According to Assistant Professor Reza Shokri, School of Computing, National University of Singapore: “Inference attacks are difficult to detect as the system just assumes the hacker is a regular user while supplying information. As such, companies currently have no way to know if their AI services are at risk because there are currently no full-fledged tools readily available.” 

ML privacy meter

To address this problem, Prof Shokri and his team have developed a full-fledged open-source tool that can help companies determine if their AI services are vulnerable to such inference attacks.

The analysis, based on what is known as Membership Inference Attacks, aims at determining if a particular data record was part of the model’s training data. By simulating such attacks, the privacy-analysis algorithm can quantify how much the model leaks about individual data records in its training set. This reflects the risk of different attacks that try to reconstruct the dataset completely or partially. It generates extensive reports that, in particular, highlight the vulnerable areas in the training data that were used.

By analyzing the result of the privacy analysis, the tool can provide a scorecard which details how accurately attackers could identify the original datasets used for training. The scorecards can help organizations to identify weak spots in their datasets, and show the results of possible techniques that they can adopt to pre-emptively mitigate a possible Membership Inference Attack.

The NUS team have coined this tool the “Machine Learning Privacy Meter” (ML Privacy Meter), and the innovation is the development of a standardized general attack formula. This general attack formula provides a framework for their AI algorithm to properly test and quantify various types of membership inference attacks.
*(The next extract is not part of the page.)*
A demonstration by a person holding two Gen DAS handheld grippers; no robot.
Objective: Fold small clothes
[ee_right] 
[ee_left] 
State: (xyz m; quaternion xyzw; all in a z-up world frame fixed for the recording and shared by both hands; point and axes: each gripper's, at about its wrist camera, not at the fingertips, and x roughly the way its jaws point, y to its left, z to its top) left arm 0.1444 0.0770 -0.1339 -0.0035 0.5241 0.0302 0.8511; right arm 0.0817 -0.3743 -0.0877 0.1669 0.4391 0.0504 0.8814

The tool is based on the research led by the NUS team in the last three years. Before the development of this method, there had been no standardized method to properly test and quantify the privacy risks of machine learning algorithms, which had made it difficult to provide any tangible analyses.

“When building AI systems using sensitive data, organizations should ensure that the data processed in such systems are adequately protected. Our tool can help organizations perform internal privacy risk analysis or audits before deploying an AI system. Also, data protection regulations mandate the need to assess the privacy risks to data when using machine learning. Our tool can aid companies in achieving regulatory compliance by generating reports for Data Protection Impact Assessments,” explained Prof Shokri.

Moving forward, Prof Shokri is leading a team to work with industry partners to explore integrating the ML Privacy Meter into their AI services. His team is also working on algorithms that enable training AI models which preserve privacy natively.